According to the Bureau of Labor and Statistics the number of workplace accidents, workplace fatalities and workplace injuries in the Unites States has declined over the past year. Even with the nationwide institution of workers’ compensation statutes, which allow injured workers, or the heirs of workers killed while on the job, to recover for medical expenses that arise as a result of the injury and a portion of weekly earnings lost as a result of the injury, a decrease in the number of workplace injuries and fatalities can only be good for workers. Or can it?
According to The Business Journals, the poor economy may have more of an impact on the decrease of workplace fatalities than anything else. Ironically, what should be a victory for workers across the United States may have actually come at their expense.
In 1970, the United States Congress created the Occupational Safety and Health Administration (OSHA). The purpose of OSHA was to “ensure safe and healthful working conditions for working men and women by setting and enforcing standards and by providing training, outreach, education and assistance. Goal was to decrease the number of workplace fatalities and injuries.” In addition to the establishment of OSHA in 1970, several states have also instituted workers’ compensation laws that provide compensation to workers, or their families, who have either been injured or killed while on the job.
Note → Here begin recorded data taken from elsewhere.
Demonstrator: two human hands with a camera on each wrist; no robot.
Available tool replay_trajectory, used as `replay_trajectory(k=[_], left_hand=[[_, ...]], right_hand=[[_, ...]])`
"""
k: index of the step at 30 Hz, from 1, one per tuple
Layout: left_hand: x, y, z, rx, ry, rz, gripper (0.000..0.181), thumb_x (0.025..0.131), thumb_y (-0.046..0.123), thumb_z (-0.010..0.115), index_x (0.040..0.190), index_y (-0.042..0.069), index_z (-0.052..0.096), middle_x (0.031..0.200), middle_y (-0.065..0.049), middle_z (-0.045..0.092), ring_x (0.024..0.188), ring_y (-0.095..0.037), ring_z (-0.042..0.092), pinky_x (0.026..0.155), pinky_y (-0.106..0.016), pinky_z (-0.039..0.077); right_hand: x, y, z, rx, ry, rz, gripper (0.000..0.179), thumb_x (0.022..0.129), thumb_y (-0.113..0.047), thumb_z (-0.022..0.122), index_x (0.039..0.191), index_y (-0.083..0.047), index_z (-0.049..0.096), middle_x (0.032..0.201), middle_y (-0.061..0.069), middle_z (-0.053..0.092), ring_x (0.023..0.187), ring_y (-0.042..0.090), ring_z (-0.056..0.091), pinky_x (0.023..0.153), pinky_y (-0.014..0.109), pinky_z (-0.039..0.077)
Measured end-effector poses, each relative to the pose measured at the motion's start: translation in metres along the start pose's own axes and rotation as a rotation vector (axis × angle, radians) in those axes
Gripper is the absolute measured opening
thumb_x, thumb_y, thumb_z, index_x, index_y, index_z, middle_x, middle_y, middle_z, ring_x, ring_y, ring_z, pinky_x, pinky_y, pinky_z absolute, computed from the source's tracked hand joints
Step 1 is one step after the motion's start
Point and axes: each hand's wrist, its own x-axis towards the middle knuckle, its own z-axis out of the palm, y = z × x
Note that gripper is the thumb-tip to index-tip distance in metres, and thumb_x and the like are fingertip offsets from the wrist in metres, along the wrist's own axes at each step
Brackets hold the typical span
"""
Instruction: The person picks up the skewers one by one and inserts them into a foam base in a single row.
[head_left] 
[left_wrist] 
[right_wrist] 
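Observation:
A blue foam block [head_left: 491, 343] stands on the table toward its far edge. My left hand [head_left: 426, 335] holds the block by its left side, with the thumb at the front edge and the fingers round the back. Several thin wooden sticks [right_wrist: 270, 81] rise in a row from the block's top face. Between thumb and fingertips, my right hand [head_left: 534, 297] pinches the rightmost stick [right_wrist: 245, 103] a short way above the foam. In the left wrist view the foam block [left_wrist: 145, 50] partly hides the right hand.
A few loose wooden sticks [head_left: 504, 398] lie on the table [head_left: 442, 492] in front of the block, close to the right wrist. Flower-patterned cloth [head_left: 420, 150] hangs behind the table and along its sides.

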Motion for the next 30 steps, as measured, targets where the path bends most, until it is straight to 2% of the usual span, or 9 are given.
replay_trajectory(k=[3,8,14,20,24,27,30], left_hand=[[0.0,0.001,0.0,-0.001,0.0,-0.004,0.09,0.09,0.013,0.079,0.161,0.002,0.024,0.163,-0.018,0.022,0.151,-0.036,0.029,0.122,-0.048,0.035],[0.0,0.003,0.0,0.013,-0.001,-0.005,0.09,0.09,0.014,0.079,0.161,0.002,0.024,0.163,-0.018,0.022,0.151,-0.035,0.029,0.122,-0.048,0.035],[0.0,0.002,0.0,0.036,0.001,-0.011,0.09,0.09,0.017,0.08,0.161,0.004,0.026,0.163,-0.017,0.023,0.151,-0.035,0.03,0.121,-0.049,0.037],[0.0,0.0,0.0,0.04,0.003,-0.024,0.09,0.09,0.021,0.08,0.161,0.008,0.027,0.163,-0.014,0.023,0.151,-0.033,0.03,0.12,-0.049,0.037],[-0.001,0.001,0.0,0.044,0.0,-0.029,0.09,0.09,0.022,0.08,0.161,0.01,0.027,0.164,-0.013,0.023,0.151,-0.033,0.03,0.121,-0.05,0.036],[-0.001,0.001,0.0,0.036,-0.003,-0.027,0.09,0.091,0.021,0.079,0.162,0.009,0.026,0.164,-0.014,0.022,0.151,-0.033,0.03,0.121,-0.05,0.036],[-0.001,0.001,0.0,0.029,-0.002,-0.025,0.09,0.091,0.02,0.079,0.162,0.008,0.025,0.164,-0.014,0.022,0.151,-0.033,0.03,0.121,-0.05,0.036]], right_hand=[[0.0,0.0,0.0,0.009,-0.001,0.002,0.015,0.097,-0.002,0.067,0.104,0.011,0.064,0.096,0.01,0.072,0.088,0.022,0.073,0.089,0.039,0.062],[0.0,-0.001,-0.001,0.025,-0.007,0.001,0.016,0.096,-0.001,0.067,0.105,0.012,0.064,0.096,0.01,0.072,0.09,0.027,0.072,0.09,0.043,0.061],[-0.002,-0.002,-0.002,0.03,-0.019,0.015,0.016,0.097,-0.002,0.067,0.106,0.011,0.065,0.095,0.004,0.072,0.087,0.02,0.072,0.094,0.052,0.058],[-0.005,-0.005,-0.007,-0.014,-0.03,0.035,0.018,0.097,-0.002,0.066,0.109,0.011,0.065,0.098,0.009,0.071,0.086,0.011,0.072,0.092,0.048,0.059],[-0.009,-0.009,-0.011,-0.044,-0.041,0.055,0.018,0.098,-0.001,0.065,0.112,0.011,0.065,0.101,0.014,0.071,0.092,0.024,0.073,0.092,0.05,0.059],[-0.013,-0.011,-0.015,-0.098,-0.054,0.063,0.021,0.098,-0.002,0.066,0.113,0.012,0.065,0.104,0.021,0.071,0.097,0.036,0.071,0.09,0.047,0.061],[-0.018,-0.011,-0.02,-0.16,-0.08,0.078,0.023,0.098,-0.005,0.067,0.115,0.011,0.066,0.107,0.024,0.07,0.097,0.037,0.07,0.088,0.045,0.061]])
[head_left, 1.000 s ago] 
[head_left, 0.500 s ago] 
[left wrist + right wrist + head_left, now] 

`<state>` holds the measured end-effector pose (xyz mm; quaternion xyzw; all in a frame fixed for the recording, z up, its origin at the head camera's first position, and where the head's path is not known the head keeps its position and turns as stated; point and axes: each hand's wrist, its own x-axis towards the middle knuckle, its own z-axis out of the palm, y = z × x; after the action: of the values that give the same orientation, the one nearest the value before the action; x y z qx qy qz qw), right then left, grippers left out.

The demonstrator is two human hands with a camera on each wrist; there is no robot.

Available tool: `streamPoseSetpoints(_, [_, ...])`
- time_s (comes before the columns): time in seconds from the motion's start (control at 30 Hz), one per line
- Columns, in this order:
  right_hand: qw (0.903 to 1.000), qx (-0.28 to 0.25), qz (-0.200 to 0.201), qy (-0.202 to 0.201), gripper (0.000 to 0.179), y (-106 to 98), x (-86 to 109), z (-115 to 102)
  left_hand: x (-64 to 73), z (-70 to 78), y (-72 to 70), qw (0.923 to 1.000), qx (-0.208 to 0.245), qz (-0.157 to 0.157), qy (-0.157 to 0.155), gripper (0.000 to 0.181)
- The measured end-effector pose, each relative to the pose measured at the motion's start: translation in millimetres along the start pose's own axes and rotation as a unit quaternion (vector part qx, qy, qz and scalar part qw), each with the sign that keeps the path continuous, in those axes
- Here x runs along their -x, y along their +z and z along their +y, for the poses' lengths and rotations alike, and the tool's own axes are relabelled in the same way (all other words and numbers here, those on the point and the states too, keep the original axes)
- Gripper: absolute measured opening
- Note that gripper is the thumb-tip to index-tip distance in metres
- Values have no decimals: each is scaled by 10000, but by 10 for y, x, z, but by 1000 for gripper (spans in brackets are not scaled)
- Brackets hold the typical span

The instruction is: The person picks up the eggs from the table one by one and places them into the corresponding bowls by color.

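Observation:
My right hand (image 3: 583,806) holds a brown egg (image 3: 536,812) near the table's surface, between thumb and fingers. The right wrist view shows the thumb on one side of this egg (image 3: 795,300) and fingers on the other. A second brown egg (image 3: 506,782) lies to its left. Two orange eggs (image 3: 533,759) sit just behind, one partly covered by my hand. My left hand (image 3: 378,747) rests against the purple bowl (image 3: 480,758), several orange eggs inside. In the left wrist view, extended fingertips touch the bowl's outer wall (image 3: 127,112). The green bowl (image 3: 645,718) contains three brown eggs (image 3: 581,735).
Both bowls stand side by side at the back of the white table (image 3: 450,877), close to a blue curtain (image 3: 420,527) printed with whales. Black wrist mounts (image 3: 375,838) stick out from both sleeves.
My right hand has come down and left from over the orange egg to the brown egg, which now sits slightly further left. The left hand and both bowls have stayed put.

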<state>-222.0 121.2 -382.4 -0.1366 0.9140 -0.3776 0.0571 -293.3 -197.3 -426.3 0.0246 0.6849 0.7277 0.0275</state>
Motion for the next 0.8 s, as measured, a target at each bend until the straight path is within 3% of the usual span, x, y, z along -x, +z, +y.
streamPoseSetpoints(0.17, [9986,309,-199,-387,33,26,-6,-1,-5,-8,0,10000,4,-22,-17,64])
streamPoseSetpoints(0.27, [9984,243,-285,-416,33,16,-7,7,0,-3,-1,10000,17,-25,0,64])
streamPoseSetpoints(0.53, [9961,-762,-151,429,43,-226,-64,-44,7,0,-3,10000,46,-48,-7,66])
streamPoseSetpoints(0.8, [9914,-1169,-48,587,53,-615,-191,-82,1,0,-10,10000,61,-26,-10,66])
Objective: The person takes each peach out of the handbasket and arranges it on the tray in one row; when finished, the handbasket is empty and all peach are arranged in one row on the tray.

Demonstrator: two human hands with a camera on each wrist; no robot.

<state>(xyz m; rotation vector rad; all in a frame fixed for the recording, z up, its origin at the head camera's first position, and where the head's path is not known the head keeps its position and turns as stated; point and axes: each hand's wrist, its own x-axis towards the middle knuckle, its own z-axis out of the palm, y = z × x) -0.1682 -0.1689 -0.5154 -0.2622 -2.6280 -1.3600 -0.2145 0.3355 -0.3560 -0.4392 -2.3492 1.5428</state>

Over the past years, since the establishment of OSHA, there has indeed been a decline of workplace injuries. According to the Secretary of Labor, Hilda Solis, the number of workplace fatalities is down significantly from the 14,000 estimated deaths that occurred in 1970. In 2010 there were 4,547 fatal work injuries in the United States, almost 10,000 less than in 1970.
Not only has there been a decrease of workplace injuries between 1970 and 2010, but there was also a decrease in workplace fatalities between 2009 and 2010. This of course may be attributable to increased occupational health and safety standards, but some look to the poor economy to explain this decrease.
According to the Business Journals, the decrease in hours worked in high risk industries like construction, lead to the decrease in injuries in those fields. In 2010, fatal work injuries in the construction industry dropped 10 percent, and are down nearly 40 percent since 2006. Seeing that the construction industry is one of the hardest hit by the declining economy, this decrease in workplace injuries and fatalities, which would normally be advantageous for workers’, actually came at their expense.
Despite the ominous explanation for the recent decrease in workplace injuries and fatalities in the United States, hopefully in the future, as the economy turns around, the decrease in workplace injuries will be on account of increased occupational health and safety standards, not because of the decrease in the amount of jobs or people in the field. However, until the mission of OSHA is completely achieved, and there are no more workplace injuries and fatalities, Georgia Workers’ Compensation Attorneys, like myself, will continue to represent the interests of those injured while on the job.